## [EXERCISE BRIEF]
Output exactly the lines that come between the start of the material and the line containing "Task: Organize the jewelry", both ends included, with the pictures omitted.

## [GIVEN DATA]

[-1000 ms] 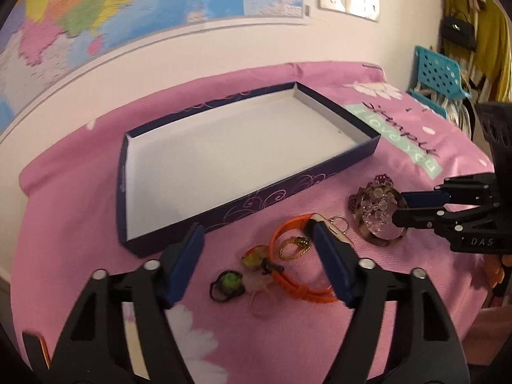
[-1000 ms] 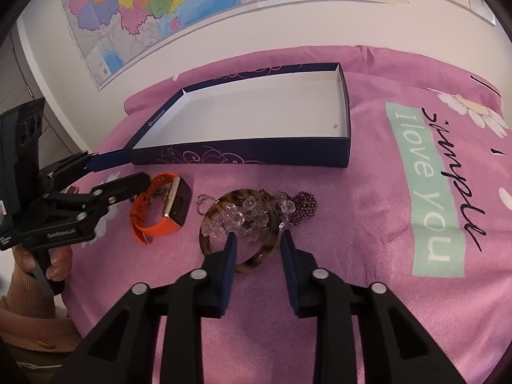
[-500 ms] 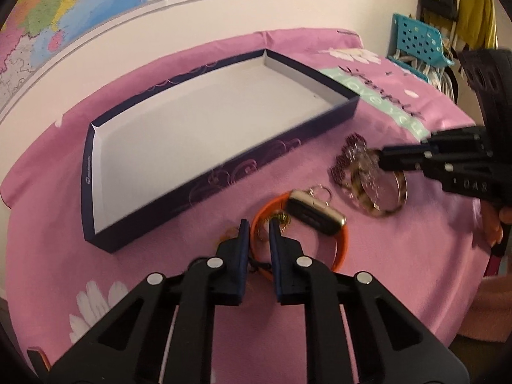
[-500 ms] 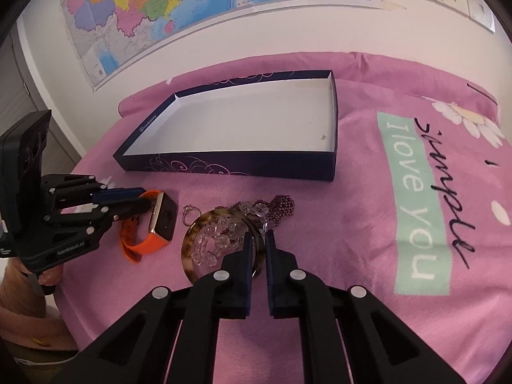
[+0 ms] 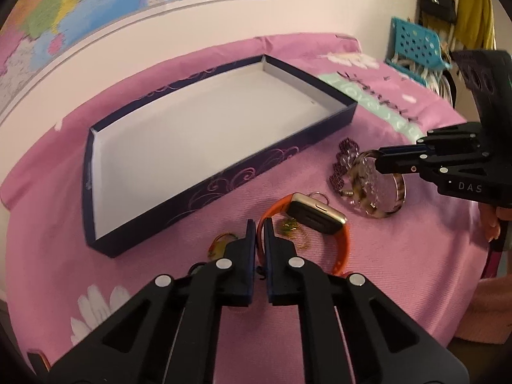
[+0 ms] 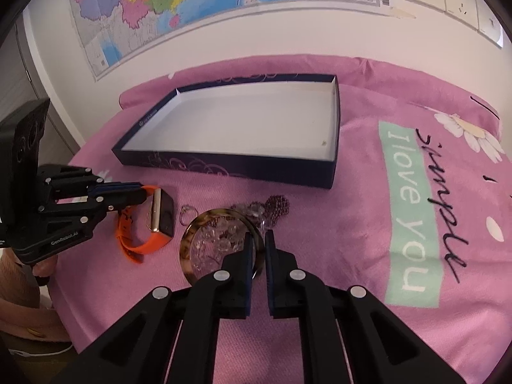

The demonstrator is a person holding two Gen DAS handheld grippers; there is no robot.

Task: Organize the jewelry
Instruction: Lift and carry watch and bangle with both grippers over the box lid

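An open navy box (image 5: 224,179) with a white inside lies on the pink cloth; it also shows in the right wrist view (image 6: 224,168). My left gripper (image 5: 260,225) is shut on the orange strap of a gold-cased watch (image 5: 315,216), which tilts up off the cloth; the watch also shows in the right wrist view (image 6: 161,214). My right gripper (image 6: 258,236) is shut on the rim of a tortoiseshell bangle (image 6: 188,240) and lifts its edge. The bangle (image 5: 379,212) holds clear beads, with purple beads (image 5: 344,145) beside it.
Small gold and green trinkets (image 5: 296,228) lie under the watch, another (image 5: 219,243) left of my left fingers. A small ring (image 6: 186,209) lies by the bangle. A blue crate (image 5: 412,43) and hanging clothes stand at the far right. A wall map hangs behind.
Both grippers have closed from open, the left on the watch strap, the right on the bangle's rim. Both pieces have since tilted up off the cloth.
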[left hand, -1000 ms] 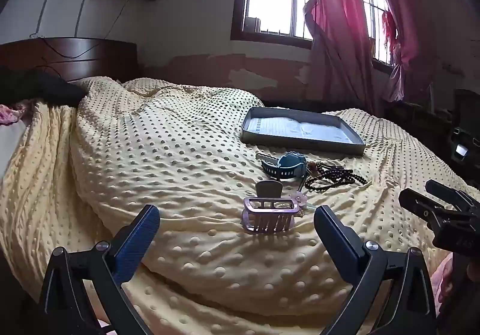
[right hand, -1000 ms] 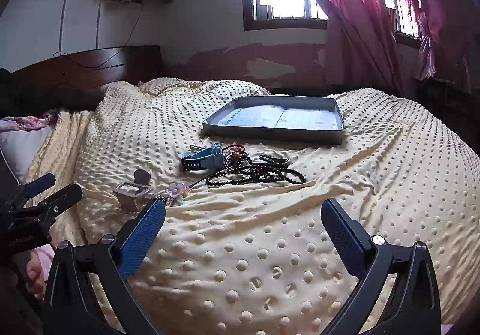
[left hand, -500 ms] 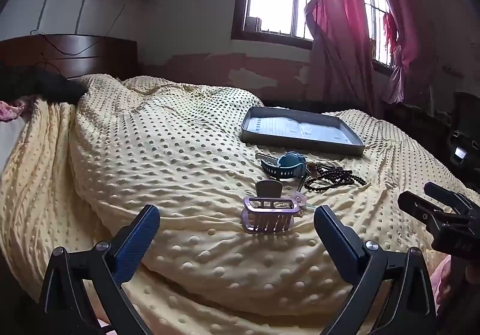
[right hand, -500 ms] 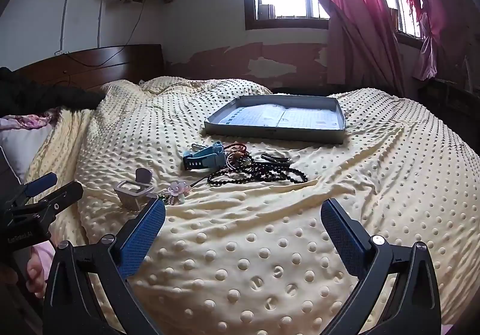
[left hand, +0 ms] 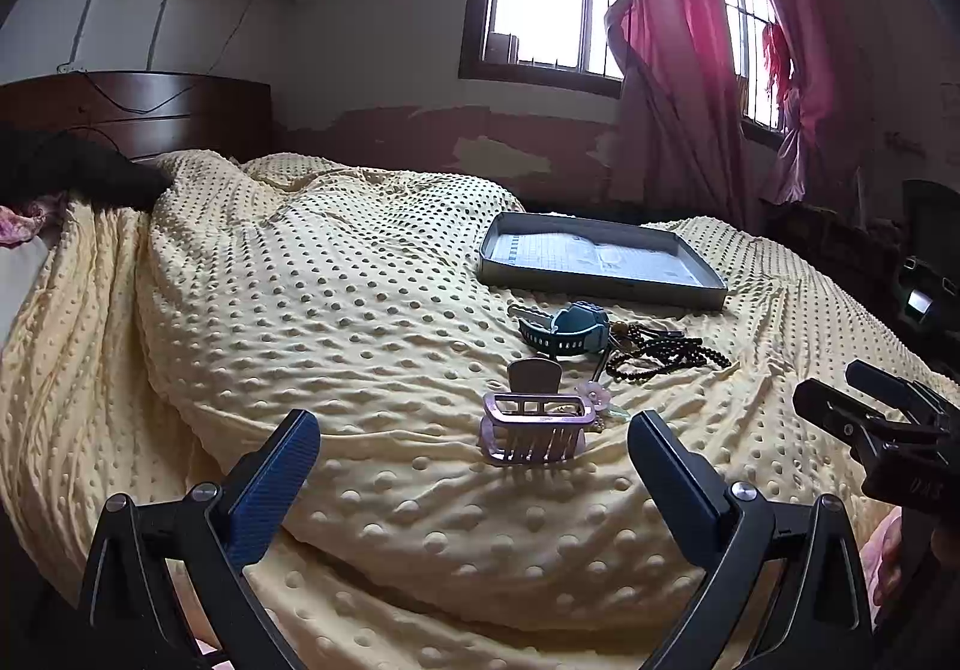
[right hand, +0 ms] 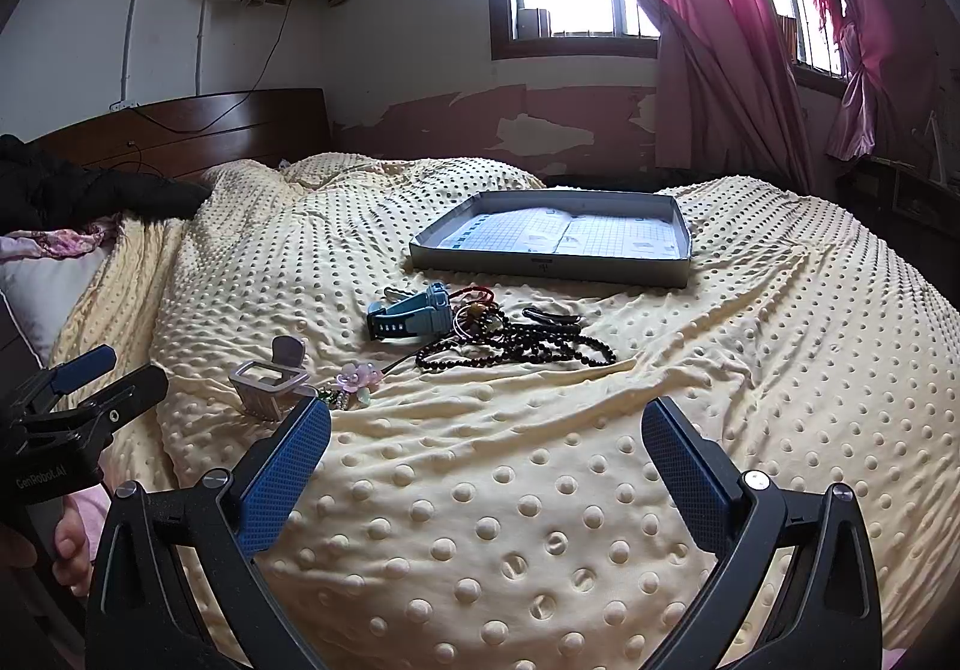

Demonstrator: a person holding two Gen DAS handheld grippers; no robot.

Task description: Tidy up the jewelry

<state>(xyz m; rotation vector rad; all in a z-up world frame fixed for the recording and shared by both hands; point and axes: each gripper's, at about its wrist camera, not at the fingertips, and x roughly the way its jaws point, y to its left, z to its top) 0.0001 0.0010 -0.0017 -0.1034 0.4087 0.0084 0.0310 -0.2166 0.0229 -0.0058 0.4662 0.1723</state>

## [RESPONSE AREA]
[-1000 ms] 
[-1000 ms] 
[-500 ms] 
[-500 ms] 
[+0 ms] 
[+0 ms] 

The demonstrator is a person holding two Gen DAS handheld grippers; there is no robot.

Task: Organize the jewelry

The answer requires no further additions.